Task details:
Reproduce the full listing below exactly. Do not include the pictures.

Provided data:
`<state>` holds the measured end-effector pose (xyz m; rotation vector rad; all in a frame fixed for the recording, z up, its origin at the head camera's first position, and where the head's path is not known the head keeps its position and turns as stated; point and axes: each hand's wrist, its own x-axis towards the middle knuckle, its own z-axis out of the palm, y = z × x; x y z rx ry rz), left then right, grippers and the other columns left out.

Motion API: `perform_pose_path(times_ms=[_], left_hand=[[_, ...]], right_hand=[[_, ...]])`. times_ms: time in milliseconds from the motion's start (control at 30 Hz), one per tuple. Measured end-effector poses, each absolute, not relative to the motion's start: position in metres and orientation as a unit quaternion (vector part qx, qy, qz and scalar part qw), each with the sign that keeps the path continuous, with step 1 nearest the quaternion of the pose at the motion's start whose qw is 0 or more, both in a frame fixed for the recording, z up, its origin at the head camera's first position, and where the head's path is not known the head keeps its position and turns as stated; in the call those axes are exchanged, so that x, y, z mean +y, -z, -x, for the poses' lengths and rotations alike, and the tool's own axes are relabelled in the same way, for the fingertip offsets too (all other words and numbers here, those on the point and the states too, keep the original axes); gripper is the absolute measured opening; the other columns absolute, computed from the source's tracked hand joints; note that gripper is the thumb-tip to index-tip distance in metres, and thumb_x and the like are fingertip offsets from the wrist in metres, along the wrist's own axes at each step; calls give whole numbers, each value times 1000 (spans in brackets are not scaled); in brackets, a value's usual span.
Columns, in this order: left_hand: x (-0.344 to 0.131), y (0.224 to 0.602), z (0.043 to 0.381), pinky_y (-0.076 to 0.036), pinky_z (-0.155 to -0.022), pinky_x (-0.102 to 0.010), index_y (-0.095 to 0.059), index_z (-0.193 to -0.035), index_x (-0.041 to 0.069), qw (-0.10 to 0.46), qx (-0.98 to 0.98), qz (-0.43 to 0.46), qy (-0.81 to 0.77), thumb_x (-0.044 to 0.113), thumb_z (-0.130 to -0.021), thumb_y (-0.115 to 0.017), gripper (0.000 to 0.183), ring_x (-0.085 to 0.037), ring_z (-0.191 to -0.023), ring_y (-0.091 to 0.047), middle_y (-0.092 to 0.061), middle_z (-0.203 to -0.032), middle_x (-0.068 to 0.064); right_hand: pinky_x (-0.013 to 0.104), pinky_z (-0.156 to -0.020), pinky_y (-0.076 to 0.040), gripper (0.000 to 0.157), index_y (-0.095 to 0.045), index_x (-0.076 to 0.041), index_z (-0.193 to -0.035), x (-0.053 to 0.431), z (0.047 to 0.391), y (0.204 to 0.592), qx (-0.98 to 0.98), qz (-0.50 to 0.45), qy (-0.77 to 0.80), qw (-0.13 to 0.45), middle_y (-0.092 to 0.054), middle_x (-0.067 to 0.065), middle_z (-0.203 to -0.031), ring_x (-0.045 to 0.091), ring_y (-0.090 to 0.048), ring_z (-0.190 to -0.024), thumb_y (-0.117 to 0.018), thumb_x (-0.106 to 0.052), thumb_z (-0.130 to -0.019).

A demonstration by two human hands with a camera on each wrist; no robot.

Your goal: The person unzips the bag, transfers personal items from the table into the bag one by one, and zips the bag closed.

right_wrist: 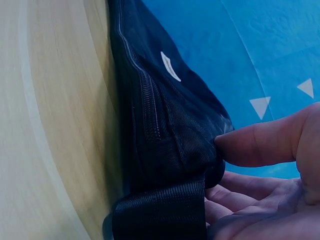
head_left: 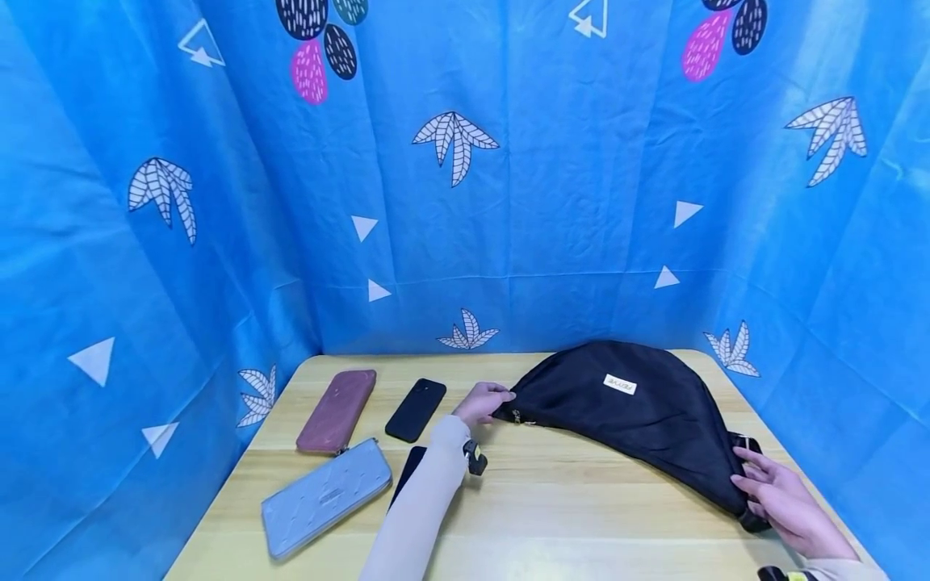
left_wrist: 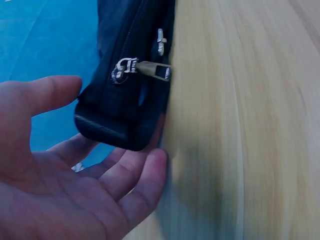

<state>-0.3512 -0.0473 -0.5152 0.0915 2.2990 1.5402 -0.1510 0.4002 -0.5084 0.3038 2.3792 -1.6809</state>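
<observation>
I hold a black bag [head_left: 617, 411] by its two ends, on the right side of the wooden table [head_left: 581, 508], its curved edge towards the blue cloth [head_left: 450, 234] behind. My left hand [head_left: 483, 403] grips the narrow end: the thumb touches one side of the corner and the other fingers curl beneath it, just beside a metal zip pull [left_wrist: 155, 70]. My right hand [head_left: 788, 500] grasps the opposite end, thumb pressed to the fabric and fingers bent behind it, next to a wide black strap [right_wrist: 160, 212]. A small white label [head_left: 620, 384] sits on the bag's upper face. Left of my left hand, and apart from it, lies a black phone [head_left: 416, 410]; further left is a pink wallet [head_left: 337, 411], with a light blue wallet [head_left: 327, 496] nearer me, set at a slant. Another dark flat object [head_left: 409, 468] shows beside my left sleeve [head_left: 421, 516], which partly covers it; I cannot tell what it is.
</observation>
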Motion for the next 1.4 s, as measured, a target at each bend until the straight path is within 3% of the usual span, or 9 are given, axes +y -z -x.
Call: perform_pose_path(times_ms=[100,167,300,400,600,933,1133,1267,1400], left_hand=[[-55,511,344,-41,-61,-29,-63,-134,9,182,835,-49,-516,31,-101,-67,40,-10,-58,-36,-66,-117,-9],[-60,509,340,-41,-63,-31,-62,-135,8,176,853,-61,-488,32,-101,-67,41,-11,-55,-35,-66,-112,-10],[-70,505,332,-53,-83,-40,-64,-131,4,151,886,-95,-427,31,-100,-69,41,-18,-77,-58,-70,-118,-13],[-78,502,326,-56,-91,-45,-66,-127,1,134,905,-114,-388,28,-98,-71,40,-22,-92,-64,-70,-122,-16],[-91,496,313,-52,-74,-36,-71,-112,1,120,926,-113,-339,26,-94,-76,32,-19,-76,-59,-73,-107,-14],[-106,486,299,-39,-58,-31,-67,-83,6,130,938,-86,-310,23,-90,-82,23,-17,-61,-47,-54,-73,-1],[-112,486,297,-45,-62,-32,-71,-94,3,129,944,-90,-290,20,-87,-84,23,-17,-66,-52,-64,-82,-4],[-114,486,294,-49,-67,-34,-73,-103,3,125,944,-97,-290,16,-83,-87,27,-19,-73,-57,-72,-97,-9],[-115,487,294,-42,-60,-31,-73,-87,5,113,943,-118,-288,11,-82,-86,15,-16,-61,-47,-60,-72,-1]], right_hand=[[22,-65,-46,71,-3,9,-161,397,153,508,808,-103,570,109,0,50,-159,-10,-45,-92,-47,-14,-109],[23,-66,-46,71,-4,10,-161,395,155,508,810,-97,567,110,-2,49,-159,-11,-44,-93,-47,-14,-109],[24,-69,-48,71,-7,11,-160,390,160,509,816,-84,562,106,-7,49,-159,-19,-40,-94,-49,-15,-109],[24,-70,-49,69,-11,11,-160,387,165,510,818,-73,561,103,-10,48,-158,-21,-41,-94,-50,-14,-108],[25,-65,-48,63,-21,10,-158,381,176,513,821,-47,560,94,-18,47,-156,-8,-51,-95,-51,-9,-106],[25,-67,-48,66,-16,12,-158,374,201,514,819,-8,562,114,-10,48,-159,-26,-38,-100,-52,-8,-105],[22,-73,-49,64,-17,13,-157,369,208,511,828,-12,549,111,-19,47,-157,-20,-44,-96,-49,-8,-106],[12,-78,-47,60,-24,16,-155,360,207,498,863,-27,499,78,-30,44,-154,-24,-39,-92,-46,-18,-110],[3,-79,-42,59,-38,16,-149,340,205,480,890,-31,455,-16,-53,33,-147,-31,-36,-94,-47,-28,-111]])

Solution:
`<state>` holds the measured end-effector pose (xyz m; rotation vector rad; all in a frame fixed for the recording, z up, its origin at the head camera's first position, and where the head's path is not known the head keeps its position and turns as stated; point and axes: each hand's wrist, its own x-axis towards the middle knuckle, its own z-axis out of the palm, y = z × x; x y z rx ry rz), left then right, grippers and the other columns left out.

Motion API: `perform_pose_path(times_ms=[_], left_hand=[[_, ...]], right_hand=[[_, ...]])`. times_ms: time in milliseconds from the motion's start (control at 30 Hz), one per tuple. Measured end-effector poses, each absolute, not relative to the motion's start: position in metres and orientation as a unit quaternion (vector part qx, qy, qz and scalar part qw), each with the sign that keeps the path continuous, with step 1 nearest the quaternion of the pose at the motion's start whose qw is 0 or more, both in a frame fixed for the recording, z up, its origin at the head camera's first position, and where the head's path is not known the head keeps its position and turns as stated; in the call those axes are exchanged, so that x, y, z mean +y, -z, -x, for the poses' lengths and rotations alike, and the tool's own axes are relabelled in the same way, for the fingertip offsets too (all other words and numbers here, those on the point and the states too, keep the original axes); gripper is the absolute measured opening; the other columns absolute, computed from the source's tracked hand joints; note that gripper is the thumb-tip to index-tip distance in metres, and thumb_x and the like are fingertip offsets from the wrist in metres, along the wrist's own axes at each step; calls give whole numbers, each value times 1000 (spans in brackets are not scaled); in brackets, a value's usual span.
Columns, in this order: left_hand: x (-0.344 to 0.131), y (0.224 to 0.602), z (0.043 to 0.381), pinky_y (-0.076 to 0.036), pinky_z (-0.155 to -0.022), pinky_x (-0.102 to 0.010), index_y (-0.095 to 0.059), index_z (-0.193 to -0.035), index_x (-0.041 to 0.069), qw (-0.10 to 0.46), qx (-0.98 to 0.98), qz (-0.43 to 0.46), qy (-0.81 to 0.77), thumb_x (-0.044 to 0.113), thumb_z (-0.130 to -0.021), thumb_y (-0.115 to 0.017), gripper (0.000 to 0.183), ring_x (-0.085 to 0.037), ring_z (-0.191 to -0.023), ring_y (-0.091 to 0.047), middle_y (-0.092 to 0.061), middle_z (-0.203 to -0.032), middle_x (-0.068 to 0.064); right_hand: pinky_x (-0.013 to 0.104), pinky_z (-0.156 to -0.020), pinky_y (-0.076 to 0.040), gripper (0.000 to 0.157), index_y (-0.095 to 0.045), index_x (-0.076 to 0.041), index_z (-0.193 to -0.035), x (-0.053 to 0.431), z (0.047 to 0.391), y (0.204 to 0.592), qx (-0.98 to 0.98), qz (-0.50 to 0.45), qy (-0.77 to 0.80), qw (-0.13 to 0.45), middle_y (-0.092 to 0.054), middle_x (-0.067 to 0.065), middle_z (-0.203 to -0.031), ring_x (-0.045 to 0.091), ring_y (-0.090 to 0.048), ring_z (-0.190 to -0.024), thumb_y (-0.117 to 0.018), thumb_x (-0.106 to 0.052), thumb_z (-0.130 to -0.019).

A demonstration by two human hands with a camera on each wrist; no robot.

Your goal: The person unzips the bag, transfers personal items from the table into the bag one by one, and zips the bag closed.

right_wrist: 
head_left: 
left_wrist: 

<state>-0.3512 -0.0473 -0.5152 0.0915 2.2990 1.5402 -0.1510 0.4002 -0.5084 0.3038 2.3792 -1.6809</state>
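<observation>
I hold a black bag [head_left: 617, 411] by its two ends, on the right side of the wooden table [head_left: 581, 508], its curved edge towards the blue cloth [head_left: 450, 234] behind. My left hand [head_left: 483, 403] grips the narrow end: the thumb touches one side of the corner and the other fingers curl beneath it, just beside a metal zip pull [left_wrist: 155, 70]. My right hand [head_left: 788, 500] grasps the opposite end, thumb pressed to the fabric and fingers bent behind it, next to a wide black strap [right_wrist: 160, 212]. A small white label [head_left: 620, 384] sits on the bag's upper face. Left of my left hand, and apart from it, lies a black phone [head_left: 416, 410]; further left is a pink wallet [head_left: 337, 411], with a light blue wallet [head_left: 327, 496] nearer me, set at a slant. Another dark flat object [head_left: 409, 468] shows beside my left sleeve [head_left: 421, 516], which partly covers it; I cannot tell what it is.
</observation>
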Motion for the next 1.4 s, as measured, a target at each bend until the straight path is within 3% of the usual span, or 9 are given, axes +y -z -x.
Call: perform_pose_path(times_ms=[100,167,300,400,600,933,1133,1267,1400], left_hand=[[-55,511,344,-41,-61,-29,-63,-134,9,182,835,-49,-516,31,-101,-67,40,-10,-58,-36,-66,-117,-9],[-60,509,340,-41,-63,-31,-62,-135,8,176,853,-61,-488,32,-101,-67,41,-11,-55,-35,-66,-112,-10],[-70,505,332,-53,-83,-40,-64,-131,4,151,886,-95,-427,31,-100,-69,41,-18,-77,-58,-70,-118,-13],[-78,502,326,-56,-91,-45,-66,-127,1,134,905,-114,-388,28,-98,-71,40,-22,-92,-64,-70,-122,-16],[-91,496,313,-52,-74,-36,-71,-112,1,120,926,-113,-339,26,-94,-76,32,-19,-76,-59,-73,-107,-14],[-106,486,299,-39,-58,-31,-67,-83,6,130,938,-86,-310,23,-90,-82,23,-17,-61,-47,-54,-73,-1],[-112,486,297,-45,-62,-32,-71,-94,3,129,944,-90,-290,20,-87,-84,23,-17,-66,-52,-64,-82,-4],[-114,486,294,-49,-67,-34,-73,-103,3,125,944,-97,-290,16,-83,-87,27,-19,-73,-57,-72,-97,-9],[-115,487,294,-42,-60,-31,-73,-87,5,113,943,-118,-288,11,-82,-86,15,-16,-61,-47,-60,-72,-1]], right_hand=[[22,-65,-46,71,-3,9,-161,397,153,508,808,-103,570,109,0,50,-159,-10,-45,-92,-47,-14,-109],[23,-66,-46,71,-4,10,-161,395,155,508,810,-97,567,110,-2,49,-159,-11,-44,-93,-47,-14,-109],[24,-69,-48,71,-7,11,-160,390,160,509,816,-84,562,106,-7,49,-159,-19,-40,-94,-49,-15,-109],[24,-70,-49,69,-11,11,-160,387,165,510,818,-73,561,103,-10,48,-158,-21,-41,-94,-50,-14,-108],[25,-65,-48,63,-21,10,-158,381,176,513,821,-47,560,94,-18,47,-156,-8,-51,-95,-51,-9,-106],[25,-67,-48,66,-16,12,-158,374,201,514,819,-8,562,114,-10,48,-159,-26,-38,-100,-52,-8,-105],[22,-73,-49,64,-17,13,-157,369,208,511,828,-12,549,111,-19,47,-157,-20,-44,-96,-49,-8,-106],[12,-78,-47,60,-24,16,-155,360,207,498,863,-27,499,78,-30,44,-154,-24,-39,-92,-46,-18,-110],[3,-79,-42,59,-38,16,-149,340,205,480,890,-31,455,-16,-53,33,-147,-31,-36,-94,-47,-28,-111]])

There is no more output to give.